- Requirement -
Set out each line from the following listing that includes the word "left".

BEGIN Collected data

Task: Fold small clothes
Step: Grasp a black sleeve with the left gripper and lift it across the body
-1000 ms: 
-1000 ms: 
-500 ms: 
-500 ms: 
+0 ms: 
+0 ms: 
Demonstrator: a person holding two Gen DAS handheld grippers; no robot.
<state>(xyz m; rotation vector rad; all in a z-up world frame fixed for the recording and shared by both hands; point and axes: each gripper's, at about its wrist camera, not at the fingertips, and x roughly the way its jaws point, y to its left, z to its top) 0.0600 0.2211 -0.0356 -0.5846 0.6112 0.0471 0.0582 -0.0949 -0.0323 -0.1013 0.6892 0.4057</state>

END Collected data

- Task result -
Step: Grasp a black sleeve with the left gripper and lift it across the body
<state>(xyz m; rotation vector rad; all in a z-up world frame fixed for the recording and shared by both hands; point and axes: each gripper's, at about its wrist camera, not at the fingertips, and x roughly the way its jaws point, y to its left, z to its top) 0.0600 0.2211 -0.0356 -0.5846 0.6112 0.0471 0.0582 -0.0949 -0.0323 -0.1013 0.6892 0.4057</state>

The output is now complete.